What is needed:
Two lines in the data below mark the range: the one with "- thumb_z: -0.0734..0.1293" and the one with "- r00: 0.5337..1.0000". Return both, along with every line between them, exactly.

:: Data records

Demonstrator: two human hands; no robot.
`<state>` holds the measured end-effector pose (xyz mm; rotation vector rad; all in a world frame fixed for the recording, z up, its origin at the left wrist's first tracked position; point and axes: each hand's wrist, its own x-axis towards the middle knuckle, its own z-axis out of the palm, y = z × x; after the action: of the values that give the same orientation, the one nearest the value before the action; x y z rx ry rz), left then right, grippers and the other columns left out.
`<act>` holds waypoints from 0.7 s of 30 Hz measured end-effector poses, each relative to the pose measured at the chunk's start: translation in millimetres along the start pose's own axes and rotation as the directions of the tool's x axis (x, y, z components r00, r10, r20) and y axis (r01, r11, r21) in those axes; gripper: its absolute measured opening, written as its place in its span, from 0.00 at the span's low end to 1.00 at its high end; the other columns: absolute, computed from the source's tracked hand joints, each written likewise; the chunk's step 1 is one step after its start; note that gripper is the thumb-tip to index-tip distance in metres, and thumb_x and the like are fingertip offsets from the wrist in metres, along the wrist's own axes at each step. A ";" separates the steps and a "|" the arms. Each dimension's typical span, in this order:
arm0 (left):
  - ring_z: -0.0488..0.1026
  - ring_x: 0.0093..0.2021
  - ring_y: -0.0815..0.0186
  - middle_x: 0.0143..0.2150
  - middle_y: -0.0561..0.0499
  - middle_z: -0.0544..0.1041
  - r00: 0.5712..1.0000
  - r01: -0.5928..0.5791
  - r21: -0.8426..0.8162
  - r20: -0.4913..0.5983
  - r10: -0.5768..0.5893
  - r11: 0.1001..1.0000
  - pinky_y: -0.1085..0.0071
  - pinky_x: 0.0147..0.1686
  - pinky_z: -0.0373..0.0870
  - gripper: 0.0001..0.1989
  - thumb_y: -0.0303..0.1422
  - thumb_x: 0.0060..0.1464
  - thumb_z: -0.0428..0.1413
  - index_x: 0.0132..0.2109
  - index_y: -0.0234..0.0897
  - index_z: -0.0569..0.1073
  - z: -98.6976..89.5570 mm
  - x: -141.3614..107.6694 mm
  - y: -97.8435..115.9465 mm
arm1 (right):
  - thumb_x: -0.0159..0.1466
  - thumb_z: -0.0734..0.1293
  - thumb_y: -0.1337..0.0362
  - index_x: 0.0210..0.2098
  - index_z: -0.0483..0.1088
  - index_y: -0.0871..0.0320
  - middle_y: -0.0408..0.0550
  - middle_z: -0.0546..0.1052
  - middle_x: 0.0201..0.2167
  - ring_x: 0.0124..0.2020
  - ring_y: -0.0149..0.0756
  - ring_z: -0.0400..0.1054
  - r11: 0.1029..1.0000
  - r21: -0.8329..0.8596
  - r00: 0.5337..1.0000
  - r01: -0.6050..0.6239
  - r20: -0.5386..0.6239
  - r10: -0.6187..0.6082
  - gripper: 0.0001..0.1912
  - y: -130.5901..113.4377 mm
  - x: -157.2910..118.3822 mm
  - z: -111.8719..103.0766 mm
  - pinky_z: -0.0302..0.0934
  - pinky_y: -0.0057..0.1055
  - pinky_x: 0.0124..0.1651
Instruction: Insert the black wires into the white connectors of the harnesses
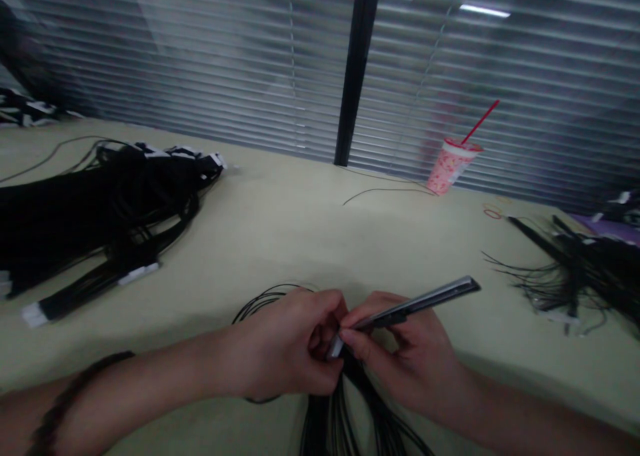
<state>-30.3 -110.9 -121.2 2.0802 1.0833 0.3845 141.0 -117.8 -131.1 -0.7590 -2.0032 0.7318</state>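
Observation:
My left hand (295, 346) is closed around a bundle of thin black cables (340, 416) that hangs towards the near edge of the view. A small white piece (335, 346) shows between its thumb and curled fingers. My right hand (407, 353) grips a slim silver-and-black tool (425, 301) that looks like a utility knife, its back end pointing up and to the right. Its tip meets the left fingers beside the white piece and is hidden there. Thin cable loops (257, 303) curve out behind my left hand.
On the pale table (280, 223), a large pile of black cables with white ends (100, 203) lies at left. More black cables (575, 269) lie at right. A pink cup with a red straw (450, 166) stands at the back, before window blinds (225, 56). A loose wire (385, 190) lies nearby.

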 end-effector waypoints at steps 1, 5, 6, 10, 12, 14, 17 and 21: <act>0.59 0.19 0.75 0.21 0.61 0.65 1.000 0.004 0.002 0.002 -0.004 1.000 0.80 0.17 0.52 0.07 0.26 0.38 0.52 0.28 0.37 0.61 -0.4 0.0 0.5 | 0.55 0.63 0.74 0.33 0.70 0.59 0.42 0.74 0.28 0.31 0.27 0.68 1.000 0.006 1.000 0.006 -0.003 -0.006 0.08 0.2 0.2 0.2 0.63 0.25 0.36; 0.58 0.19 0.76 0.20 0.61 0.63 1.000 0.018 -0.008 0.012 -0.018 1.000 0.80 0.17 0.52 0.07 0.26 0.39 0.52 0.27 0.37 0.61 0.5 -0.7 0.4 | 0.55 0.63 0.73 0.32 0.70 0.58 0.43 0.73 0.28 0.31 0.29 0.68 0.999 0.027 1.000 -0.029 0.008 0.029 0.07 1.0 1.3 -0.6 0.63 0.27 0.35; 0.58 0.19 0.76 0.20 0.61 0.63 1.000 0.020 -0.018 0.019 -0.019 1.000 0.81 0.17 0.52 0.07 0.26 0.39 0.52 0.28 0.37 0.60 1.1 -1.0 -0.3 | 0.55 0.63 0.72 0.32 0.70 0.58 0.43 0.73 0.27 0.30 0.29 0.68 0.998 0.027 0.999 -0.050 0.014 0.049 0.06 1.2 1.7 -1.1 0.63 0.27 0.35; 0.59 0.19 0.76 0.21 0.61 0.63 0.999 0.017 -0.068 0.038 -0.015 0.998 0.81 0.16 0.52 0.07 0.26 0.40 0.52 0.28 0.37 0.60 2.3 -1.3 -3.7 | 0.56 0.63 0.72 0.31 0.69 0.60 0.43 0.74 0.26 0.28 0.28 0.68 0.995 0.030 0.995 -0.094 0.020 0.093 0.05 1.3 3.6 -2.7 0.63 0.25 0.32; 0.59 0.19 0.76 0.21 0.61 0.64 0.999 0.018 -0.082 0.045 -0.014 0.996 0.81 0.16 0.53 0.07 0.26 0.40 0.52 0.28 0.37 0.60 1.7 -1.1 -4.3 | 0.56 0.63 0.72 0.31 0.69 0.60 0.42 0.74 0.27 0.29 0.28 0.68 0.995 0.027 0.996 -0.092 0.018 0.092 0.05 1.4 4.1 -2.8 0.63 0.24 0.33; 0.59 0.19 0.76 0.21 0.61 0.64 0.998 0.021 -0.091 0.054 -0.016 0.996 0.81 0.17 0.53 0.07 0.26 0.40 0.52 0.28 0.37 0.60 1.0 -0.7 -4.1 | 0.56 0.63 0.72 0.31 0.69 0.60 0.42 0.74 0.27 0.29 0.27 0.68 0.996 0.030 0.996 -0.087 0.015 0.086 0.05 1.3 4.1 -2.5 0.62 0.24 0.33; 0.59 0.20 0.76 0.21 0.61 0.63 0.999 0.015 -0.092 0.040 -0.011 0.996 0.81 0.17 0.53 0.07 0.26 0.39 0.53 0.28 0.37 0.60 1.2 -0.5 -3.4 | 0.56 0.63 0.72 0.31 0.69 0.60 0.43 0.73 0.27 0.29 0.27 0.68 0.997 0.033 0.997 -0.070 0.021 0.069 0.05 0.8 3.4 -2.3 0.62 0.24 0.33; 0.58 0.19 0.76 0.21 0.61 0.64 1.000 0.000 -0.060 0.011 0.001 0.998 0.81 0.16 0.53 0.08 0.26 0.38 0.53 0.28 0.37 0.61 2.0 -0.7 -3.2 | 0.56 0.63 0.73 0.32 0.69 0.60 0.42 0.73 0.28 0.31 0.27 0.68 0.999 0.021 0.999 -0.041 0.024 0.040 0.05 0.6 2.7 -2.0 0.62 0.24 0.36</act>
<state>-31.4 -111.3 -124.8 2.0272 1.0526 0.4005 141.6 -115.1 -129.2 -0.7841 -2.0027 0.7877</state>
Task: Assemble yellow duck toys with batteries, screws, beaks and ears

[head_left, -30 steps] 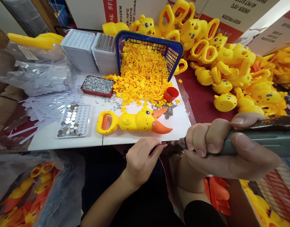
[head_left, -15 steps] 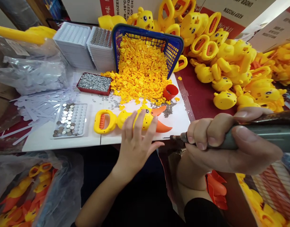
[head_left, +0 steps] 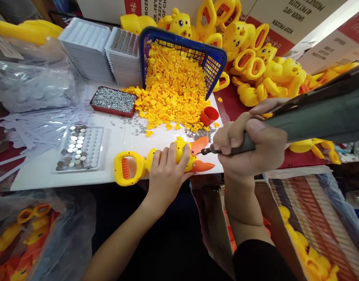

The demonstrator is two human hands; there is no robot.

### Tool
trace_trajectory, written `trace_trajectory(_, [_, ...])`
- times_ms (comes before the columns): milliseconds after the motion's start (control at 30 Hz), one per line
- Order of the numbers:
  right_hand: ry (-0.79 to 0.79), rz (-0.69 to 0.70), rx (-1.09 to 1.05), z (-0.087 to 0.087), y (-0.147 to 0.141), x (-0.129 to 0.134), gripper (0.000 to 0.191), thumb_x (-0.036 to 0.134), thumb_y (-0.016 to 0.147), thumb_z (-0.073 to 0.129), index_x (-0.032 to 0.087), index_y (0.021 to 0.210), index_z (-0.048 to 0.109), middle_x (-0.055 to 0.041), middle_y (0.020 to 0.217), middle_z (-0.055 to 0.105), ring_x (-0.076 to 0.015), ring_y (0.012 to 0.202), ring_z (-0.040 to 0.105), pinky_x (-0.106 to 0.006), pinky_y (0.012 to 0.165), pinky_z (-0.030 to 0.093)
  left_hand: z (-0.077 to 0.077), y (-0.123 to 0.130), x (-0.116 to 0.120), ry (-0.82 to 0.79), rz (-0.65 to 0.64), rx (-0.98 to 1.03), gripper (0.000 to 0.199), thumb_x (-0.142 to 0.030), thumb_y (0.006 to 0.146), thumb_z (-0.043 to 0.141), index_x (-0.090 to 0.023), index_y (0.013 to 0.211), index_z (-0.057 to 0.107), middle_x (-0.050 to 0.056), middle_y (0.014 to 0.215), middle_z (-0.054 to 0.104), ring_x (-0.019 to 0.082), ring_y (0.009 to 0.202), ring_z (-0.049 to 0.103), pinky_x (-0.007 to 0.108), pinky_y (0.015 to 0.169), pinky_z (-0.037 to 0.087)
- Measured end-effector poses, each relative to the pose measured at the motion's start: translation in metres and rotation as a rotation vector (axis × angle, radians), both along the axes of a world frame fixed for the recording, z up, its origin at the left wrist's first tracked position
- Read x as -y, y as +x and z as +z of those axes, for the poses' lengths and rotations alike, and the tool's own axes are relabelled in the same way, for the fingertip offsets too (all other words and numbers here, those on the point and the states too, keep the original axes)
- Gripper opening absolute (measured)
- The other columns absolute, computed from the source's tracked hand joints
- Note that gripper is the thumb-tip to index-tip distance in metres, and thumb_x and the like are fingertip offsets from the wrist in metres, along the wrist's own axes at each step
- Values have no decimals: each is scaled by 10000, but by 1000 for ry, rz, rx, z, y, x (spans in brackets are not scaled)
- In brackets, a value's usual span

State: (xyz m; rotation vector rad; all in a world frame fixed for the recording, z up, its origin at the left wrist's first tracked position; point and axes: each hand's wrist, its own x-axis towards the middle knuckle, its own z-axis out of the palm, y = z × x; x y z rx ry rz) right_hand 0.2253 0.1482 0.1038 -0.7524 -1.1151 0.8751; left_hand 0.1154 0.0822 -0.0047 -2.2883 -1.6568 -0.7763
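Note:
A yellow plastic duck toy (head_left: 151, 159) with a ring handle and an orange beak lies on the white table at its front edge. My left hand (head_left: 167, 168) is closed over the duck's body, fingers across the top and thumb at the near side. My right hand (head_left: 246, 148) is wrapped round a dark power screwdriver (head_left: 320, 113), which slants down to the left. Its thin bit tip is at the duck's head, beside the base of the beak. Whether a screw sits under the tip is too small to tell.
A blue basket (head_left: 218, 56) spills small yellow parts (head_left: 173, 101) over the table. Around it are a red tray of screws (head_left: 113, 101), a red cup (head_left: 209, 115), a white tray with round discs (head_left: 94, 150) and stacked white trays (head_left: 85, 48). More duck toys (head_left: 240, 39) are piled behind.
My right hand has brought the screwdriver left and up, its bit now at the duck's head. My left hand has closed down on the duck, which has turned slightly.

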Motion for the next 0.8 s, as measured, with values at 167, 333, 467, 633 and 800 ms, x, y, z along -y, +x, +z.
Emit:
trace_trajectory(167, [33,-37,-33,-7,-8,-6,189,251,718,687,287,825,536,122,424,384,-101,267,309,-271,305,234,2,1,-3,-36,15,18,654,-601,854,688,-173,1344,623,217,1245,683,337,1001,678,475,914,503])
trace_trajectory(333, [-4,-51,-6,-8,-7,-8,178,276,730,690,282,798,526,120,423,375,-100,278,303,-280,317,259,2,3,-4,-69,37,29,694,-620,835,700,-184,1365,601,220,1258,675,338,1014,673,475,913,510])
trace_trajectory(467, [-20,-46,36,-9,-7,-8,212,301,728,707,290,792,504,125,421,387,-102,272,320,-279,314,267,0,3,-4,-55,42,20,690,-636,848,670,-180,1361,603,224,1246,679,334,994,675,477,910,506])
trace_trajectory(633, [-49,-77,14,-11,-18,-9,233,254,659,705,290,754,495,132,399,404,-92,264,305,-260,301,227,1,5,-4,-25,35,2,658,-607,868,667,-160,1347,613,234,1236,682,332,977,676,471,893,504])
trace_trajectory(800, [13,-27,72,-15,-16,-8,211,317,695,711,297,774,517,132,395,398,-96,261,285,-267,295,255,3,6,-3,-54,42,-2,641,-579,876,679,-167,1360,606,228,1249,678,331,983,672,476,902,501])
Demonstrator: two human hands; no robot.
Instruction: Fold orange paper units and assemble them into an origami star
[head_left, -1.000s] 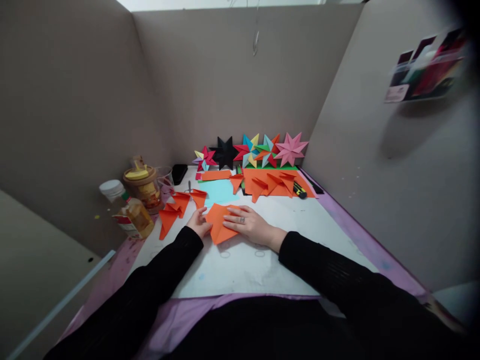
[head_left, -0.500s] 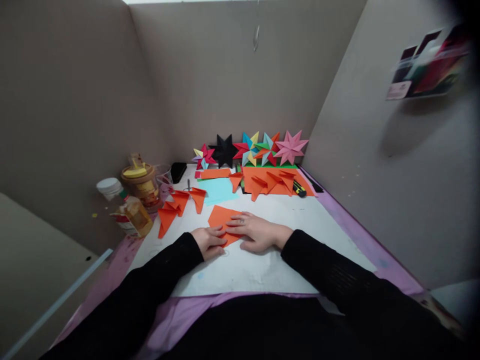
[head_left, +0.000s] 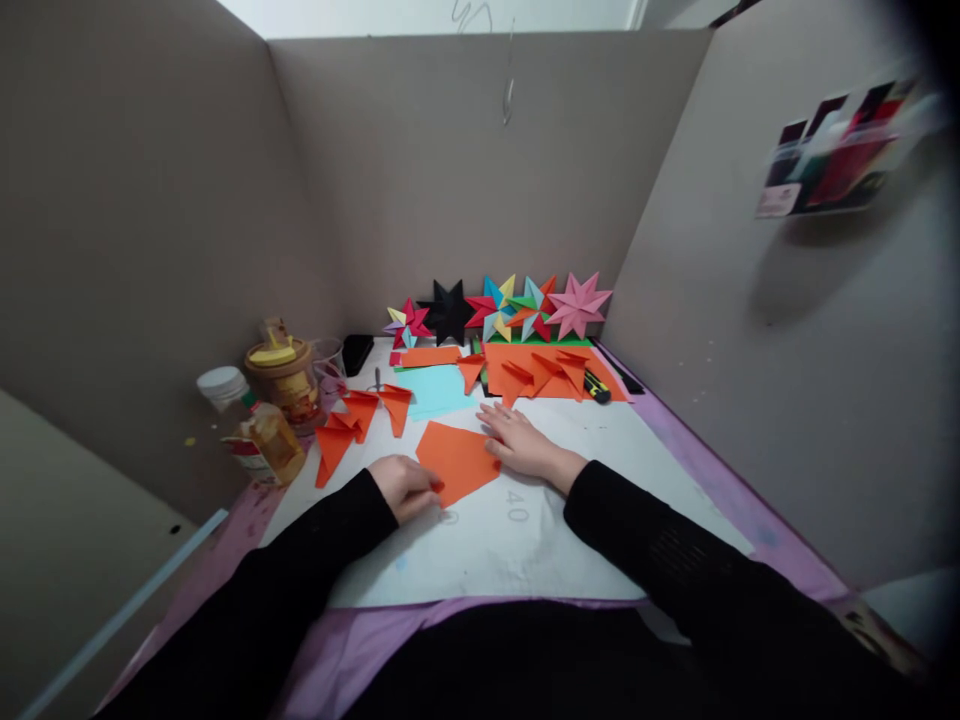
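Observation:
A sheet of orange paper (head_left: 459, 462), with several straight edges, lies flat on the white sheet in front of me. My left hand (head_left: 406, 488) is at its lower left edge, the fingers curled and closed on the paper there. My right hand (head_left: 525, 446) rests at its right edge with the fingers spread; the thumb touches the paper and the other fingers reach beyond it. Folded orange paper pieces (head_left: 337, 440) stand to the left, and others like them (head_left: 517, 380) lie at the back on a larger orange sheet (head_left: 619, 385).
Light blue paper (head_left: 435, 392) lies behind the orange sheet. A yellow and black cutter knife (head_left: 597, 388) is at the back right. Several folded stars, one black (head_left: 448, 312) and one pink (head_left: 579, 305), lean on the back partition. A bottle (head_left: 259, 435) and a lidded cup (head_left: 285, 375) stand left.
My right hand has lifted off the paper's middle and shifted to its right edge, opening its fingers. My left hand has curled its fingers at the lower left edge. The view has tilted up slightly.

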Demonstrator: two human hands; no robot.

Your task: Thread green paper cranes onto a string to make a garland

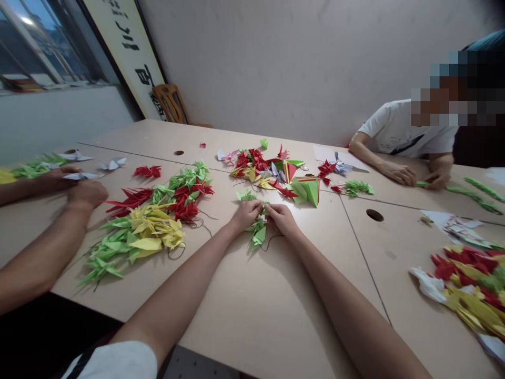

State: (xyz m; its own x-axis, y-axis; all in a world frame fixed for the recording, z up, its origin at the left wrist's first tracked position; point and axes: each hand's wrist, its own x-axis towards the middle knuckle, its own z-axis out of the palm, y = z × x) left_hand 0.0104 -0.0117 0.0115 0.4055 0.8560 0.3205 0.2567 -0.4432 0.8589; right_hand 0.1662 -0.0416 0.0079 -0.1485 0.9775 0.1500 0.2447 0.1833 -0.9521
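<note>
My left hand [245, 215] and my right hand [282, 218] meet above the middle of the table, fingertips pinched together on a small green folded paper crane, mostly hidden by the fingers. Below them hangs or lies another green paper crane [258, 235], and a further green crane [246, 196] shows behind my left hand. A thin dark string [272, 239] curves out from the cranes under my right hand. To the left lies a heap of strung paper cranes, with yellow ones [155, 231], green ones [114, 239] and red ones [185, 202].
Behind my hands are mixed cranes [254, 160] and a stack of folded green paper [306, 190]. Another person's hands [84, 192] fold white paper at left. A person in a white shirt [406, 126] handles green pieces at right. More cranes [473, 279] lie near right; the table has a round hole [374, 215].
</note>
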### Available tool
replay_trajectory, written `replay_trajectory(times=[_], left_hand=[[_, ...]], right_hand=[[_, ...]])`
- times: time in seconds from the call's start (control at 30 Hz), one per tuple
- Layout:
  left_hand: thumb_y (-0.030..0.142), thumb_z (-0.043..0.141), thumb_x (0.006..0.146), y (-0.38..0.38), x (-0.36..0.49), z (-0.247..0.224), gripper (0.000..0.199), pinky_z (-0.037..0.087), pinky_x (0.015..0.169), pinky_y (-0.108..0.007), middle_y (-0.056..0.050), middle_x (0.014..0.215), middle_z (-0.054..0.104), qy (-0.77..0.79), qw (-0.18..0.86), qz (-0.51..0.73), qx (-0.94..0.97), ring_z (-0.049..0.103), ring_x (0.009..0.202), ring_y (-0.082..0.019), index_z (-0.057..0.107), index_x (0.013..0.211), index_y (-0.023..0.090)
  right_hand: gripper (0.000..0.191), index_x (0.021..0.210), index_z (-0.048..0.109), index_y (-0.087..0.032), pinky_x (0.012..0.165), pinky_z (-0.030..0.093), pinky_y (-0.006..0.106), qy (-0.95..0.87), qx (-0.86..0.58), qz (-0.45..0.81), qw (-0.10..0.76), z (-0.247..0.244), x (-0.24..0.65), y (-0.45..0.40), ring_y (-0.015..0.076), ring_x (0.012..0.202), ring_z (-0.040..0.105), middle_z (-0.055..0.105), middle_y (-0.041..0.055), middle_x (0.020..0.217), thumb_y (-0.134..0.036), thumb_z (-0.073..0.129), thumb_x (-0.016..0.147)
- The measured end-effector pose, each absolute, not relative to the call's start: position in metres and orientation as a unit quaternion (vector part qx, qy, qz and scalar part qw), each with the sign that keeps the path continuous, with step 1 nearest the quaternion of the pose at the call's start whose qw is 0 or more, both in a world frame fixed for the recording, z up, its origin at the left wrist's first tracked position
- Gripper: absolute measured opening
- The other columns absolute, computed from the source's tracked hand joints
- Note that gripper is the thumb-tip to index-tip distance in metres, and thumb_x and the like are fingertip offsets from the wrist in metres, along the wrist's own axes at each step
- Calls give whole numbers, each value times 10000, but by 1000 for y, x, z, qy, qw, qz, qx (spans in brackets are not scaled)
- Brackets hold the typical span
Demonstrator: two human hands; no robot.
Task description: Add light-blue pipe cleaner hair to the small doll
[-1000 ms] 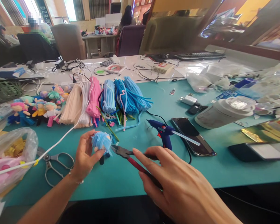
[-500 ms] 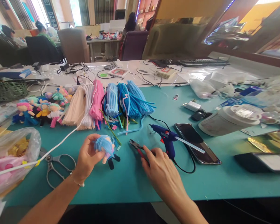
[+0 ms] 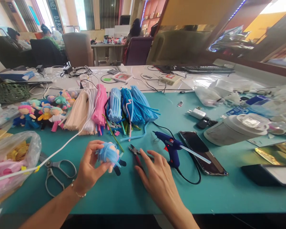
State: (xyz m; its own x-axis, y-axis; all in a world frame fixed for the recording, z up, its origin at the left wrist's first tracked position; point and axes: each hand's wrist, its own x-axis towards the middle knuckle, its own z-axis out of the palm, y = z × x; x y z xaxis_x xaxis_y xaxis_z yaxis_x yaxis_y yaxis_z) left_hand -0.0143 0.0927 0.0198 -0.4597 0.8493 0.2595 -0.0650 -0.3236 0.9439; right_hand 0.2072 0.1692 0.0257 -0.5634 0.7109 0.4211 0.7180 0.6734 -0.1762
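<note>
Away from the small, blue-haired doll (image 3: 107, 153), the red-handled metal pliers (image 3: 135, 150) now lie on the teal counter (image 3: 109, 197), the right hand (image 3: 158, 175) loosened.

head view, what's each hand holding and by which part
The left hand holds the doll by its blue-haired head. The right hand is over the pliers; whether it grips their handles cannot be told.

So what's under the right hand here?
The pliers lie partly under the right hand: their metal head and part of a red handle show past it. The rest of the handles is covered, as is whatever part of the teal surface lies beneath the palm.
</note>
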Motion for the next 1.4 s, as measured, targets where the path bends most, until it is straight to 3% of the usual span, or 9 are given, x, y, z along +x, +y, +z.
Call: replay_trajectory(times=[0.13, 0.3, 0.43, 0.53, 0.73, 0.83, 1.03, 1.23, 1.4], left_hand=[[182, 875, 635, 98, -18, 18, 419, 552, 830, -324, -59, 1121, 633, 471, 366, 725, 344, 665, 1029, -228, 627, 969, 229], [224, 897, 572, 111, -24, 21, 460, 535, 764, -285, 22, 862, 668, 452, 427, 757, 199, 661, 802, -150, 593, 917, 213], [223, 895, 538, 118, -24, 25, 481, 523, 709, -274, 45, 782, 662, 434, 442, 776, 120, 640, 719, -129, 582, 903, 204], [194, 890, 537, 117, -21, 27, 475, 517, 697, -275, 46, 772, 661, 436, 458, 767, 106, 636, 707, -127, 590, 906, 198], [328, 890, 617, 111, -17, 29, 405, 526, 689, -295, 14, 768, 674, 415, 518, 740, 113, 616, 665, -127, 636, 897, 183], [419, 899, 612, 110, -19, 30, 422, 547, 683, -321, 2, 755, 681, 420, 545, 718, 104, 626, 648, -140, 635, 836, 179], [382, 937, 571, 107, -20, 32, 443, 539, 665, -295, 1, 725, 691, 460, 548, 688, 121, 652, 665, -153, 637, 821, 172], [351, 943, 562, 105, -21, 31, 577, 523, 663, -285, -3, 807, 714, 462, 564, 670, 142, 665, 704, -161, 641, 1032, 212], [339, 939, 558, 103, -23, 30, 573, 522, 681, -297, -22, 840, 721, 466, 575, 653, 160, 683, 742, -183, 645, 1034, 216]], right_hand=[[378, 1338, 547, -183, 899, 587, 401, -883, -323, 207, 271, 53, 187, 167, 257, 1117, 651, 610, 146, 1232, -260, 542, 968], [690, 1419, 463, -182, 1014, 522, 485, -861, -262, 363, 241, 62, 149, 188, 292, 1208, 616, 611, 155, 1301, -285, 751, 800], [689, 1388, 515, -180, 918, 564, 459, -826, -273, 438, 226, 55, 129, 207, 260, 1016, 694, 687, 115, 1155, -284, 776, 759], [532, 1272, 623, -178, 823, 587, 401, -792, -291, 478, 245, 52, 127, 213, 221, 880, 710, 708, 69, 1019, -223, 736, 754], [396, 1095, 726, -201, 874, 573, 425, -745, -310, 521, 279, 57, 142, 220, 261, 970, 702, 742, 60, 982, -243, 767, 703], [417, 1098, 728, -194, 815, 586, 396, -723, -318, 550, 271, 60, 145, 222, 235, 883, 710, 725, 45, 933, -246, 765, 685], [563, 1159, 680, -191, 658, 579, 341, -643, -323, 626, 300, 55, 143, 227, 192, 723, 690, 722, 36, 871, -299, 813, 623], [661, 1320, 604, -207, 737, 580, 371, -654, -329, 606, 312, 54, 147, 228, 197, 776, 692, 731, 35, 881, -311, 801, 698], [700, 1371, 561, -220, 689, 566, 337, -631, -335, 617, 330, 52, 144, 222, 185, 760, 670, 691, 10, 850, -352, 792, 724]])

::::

Output below:
  - thumb_z: -0.0734..0.1293
  - thumb_y: -0.1337..0.0362
  - index_x: 0.0210..0.2098
  - index_z: -0.0483..0.1088
  - index_y: -0.0871..0.0320
  - middle_y: -0.0408..0.0550
  - middle_z: -0.0546..0.1052
  - middle_x: 0.0201..0.2167
  - ring_x: 0.0124..0.2020
  - ring_y: -0.0149..0.0756
  - ring_z: -0.0400..0.1054
  - r11: 0.1029..1.0000
  - r21: -0.8329..0.8596
  - r00: 0.5337..1.0000

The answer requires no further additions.